BRIEF: The line with "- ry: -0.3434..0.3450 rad", the line with "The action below", and all lines between them in the material below: return these exactly, and no others.

COLLECTED DATA:

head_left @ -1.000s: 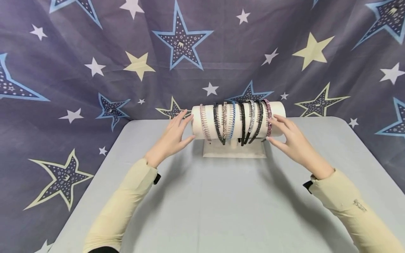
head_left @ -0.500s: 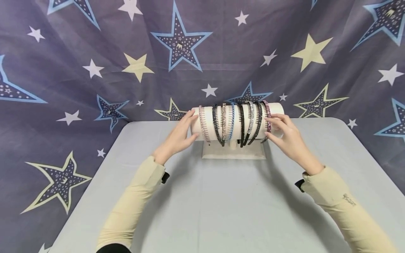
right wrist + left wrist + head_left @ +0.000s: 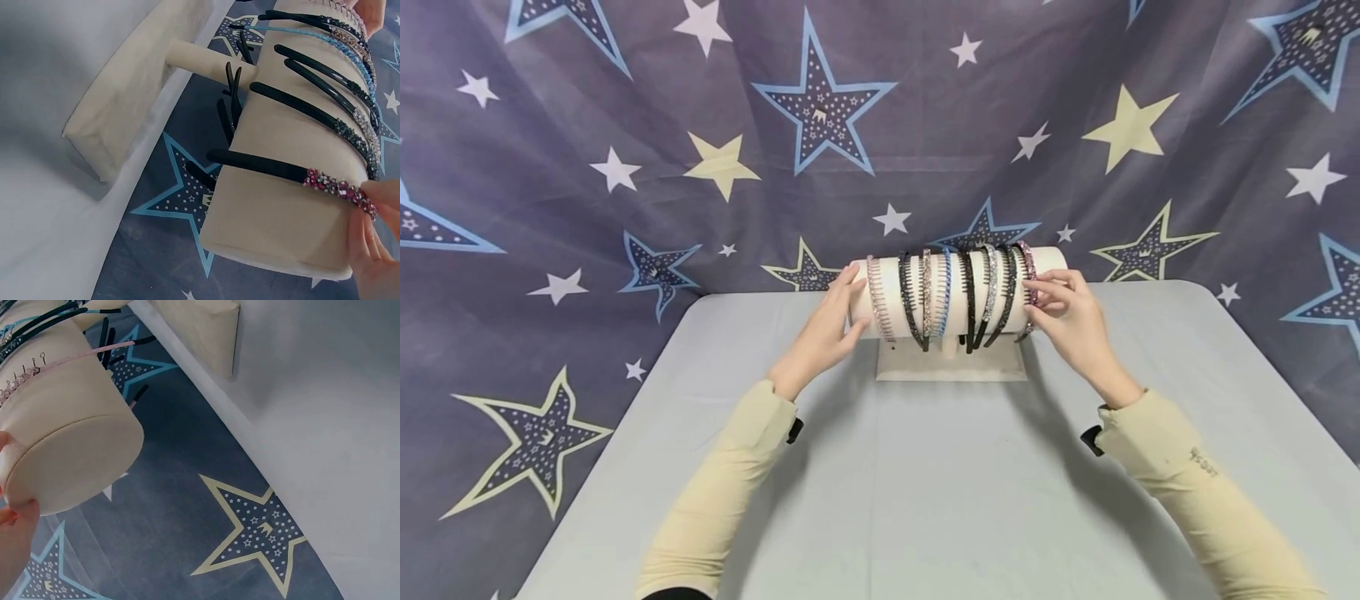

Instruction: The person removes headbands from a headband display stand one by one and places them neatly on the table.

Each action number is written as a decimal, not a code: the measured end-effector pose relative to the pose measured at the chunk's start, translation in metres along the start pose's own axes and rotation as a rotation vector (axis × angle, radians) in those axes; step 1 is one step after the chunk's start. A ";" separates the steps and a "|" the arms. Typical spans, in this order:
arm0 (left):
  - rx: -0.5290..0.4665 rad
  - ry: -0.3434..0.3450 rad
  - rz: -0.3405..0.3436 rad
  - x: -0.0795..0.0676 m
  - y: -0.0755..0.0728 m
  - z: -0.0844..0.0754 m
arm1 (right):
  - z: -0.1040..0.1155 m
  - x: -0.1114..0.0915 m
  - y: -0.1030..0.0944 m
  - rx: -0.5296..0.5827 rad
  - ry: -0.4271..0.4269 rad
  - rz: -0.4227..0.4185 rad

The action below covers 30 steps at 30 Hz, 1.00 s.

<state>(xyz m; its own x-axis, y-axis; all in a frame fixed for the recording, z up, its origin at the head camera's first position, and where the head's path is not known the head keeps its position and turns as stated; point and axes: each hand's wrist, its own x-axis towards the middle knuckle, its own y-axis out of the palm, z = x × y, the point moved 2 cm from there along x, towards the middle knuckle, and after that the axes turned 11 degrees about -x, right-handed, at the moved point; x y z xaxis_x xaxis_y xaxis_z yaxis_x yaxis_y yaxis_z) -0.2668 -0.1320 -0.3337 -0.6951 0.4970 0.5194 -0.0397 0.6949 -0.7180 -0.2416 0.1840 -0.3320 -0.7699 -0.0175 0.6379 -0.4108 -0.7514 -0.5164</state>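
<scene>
A cream cylindrical headband stand point(image 3: 891, 287) bears several toothed headbands side by side. My right hand point(image 3: 1075, 325) is at its right end, thumb and fingers pinching the pink-and-silver jewelled headband point(image 3: 334, 187) by its studded part; its black smooth leg point(image 3: 262, 165) still lies along the roll. My left hand point(image 3: 823, 329) holds the stand's left end, fingers over the top and thumb at the front rim. Closest to that hand is a pale pink headband point(image 3: 877, 296). Between the outer two sit black, rose-gold, blue point(image 3: 946, 292) and silver point(image 3: 992, 283) ones.
The stand's flat base point(image 3: 951, 367) rests on a table with a pale grey cover point(image 3: 955, 483), near its back edge. Behind it hangs a dark cloth point(image 3: 925, 108) printed with stars.
My left hand has moved right onto the stand's end. My right hand has moved left and its fingers have closed on the jewelled headband. The headbands keep their places.
</scene>
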 end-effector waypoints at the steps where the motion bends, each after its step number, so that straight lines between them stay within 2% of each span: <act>1: -0.002 -0.001 -0.004 0.000 0.000 0.000 | 0.000 0.000 0.000 -0.008 0.008 -0.005; 5: -0.010 -0.006 -0.015 -0.001 0.000 0.001 | 0.002 -0.002 0.001 -0.038 0.030 -0.032; 11: -0.021 -0.007 -0.031 -0.001 0.001 0.000 | 0.008 -0.001 -0.004 -0.010 0.064 -0.053; 19: -0.025 -0.006 -0.036 -0.001 0.001 0.001 | 0.032 -0.002 -0.022 -0.015 0.122 -0.074; 30: -0.032 -0.008 -0.050 -0.002 0.003 0.003 | 0.025 -0.001 -0.033 0.005 0.165 -0.108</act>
<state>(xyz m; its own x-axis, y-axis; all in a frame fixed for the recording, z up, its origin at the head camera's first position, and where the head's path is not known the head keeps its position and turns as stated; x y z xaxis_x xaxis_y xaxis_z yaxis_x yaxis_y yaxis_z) -0.2677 -0.1321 -0.3383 -0.6982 0.4575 0.5506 -0.0513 0.7352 -0.6759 -0.2152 0.1928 -0.3012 -0.7914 0.1714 0.5867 -0.4932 -0.7460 -0.4474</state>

TASK RESPONSE:
  - ry: -0.3434..0.3450 rad
  - rz: -0.3405..0.3436 rad
  - x: -0.0795..0.0676 m
  - y: -0.0755..0.0728 m
  - z: -0.0844..0.0754 m
arm1 (right):
  - z: -0.1040..0.1155 m
  - x: -0.1114..0.0915 m
  - y: -0.1030..0.0944 m
  - rx: -0.5296..0.5827 rad
  - ry: -0.4271..0.4269 rad
  - rz: -0.4227..0.4185 rad

The action below covers 30 steps at 30 Hz, 1.00 s.

There is nothing more to this answer.